**What you should do:** Select every line containing the word "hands" from the material, and copy those lines.

**Provided information:**

========================================

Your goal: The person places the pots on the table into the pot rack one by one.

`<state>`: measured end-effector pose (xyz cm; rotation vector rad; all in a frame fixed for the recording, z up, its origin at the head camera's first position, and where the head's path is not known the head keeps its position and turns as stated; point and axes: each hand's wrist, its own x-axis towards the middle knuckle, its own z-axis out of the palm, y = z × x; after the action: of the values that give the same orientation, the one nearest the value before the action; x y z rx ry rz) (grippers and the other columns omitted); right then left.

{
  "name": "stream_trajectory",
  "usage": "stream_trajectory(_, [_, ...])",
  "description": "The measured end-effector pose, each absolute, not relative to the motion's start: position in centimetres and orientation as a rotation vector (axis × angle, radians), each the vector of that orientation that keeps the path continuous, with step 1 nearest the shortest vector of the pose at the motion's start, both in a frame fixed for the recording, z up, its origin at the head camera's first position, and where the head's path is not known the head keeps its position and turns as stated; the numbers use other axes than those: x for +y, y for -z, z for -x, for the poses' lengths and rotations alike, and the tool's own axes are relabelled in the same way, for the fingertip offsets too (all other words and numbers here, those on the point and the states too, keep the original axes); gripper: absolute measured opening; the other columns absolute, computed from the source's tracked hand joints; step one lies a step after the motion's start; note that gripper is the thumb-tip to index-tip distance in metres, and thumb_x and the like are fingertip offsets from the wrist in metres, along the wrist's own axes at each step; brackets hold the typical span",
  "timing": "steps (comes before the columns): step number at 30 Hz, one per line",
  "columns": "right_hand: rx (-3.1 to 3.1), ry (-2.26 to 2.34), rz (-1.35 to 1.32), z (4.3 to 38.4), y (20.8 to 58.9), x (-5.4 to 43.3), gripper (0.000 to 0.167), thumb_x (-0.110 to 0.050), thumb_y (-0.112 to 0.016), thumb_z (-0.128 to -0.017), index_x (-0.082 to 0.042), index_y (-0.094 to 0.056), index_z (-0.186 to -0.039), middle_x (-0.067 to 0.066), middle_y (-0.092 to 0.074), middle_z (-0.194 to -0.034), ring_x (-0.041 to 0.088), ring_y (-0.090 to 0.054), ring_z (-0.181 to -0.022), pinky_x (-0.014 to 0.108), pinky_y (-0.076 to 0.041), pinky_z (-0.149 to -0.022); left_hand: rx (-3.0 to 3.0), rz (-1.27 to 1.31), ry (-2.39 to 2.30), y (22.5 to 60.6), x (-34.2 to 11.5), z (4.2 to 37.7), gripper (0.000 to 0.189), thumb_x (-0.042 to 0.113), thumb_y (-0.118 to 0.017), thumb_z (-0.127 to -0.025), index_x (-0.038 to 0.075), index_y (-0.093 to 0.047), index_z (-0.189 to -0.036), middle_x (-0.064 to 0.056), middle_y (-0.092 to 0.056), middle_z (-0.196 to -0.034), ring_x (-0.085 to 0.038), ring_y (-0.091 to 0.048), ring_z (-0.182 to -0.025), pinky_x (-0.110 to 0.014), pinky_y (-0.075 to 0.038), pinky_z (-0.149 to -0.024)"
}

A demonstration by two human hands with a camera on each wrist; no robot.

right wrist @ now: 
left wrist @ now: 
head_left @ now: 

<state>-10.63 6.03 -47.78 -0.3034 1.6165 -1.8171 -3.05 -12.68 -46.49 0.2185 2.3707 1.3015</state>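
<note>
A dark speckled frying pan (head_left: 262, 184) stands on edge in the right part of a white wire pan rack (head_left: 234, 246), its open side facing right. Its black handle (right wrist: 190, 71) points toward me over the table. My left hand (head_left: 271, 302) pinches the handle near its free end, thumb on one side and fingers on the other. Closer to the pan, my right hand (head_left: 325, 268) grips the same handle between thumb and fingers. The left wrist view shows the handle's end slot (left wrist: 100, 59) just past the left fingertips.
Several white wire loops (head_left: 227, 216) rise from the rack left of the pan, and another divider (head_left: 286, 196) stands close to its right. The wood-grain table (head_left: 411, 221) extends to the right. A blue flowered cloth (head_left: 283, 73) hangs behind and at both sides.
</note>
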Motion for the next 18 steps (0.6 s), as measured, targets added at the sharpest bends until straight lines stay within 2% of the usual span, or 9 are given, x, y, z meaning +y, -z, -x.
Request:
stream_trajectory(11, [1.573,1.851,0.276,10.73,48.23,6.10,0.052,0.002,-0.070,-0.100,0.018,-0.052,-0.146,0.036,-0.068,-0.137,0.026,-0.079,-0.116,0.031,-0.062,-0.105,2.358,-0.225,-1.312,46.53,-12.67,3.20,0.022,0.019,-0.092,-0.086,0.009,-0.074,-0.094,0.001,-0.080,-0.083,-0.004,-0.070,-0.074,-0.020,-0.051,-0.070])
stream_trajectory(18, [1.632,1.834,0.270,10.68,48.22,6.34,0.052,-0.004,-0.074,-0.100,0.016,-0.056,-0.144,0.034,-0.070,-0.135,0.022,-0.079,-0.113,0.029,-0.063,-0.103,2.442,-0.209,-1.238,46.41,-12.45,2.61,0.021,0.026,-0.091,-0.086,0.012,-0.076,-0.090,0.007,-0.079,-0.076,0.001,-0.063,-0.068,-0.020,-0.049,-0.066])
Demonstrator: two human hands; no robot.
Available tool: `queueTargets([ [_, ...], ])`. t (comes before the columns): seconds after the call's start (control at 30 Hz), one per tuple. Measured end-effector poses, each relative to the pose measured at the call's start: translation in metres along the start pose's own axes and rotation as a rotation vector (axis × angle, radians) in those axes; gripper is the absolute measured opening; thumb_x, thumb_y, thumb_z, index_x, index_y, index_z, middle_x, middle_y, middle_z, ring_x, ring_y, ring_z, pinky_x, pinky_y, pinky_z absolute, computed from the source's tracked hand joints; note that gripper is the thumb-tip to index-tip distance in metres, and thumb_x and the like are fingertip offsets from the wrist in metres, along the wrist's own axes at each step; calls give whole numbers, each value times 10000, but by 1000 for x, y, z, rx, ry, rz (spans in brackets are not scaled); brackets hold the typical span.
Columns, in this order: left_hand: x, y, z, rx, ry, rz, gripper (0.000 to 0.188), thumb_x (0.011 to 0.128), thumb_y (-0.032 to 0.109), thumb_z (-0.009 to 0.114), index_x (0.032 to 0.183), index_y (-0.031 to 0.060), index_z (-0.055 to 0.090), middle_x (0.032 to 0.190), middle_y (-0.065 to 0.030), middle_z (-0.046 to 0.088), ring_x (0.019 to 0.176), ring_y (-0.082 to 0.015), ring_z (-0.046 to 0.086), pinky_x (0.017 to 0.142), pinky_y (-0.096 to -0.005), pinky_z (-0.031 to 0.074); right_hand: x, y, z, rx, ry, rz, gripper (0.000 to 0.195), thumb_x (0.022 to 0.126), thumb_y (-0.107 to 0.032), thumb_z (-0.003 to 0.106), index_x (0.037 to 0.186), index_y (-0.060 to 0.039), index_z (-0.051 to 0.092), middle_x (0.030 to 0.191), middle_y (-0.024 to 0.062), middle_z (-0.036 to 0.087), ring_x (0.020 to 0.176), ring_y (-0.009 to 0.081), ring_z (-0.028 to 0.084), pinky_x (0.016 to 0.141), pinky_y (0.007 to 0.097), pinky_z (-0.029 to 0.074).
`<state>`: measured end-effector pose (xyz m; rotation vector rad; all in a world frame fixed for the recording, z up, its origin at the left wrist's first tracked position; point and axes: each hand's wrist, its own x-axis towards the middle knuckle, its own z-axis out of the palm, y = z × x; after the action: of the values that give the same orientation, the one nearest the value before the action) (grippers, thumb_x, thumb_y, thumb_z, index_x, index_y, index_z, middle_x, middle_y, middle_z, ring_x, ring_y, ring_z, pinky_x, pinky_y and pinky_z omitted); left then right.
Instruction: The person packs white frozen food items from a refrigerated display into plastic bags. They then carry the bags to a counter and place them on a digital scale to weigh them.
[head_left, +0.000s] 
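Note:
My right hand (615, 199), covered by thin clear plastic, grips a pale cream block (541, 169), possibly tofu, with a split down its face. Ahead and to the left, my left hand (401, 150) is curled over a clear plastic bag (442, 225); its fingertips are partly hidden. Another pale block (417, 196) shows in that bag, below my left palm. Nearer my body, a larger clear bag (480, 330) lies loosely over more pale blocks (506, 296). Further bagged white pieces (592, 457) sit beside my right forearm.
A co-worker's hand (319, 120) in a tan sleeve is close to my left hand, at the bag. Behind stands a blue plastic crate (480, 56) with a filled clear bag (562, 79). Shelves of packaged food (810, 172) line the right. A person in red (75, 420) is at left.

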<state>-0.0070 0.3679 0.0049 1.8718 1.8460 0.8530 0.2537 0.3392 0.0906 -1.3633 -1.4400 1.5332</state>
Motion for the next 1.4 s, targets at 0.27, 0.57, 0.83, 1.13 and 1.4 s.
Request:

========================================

**Answer section:**
A demonstration by two human hands with a camera on each wrist; no robot.
Demonstrator: two human hands; no robot.

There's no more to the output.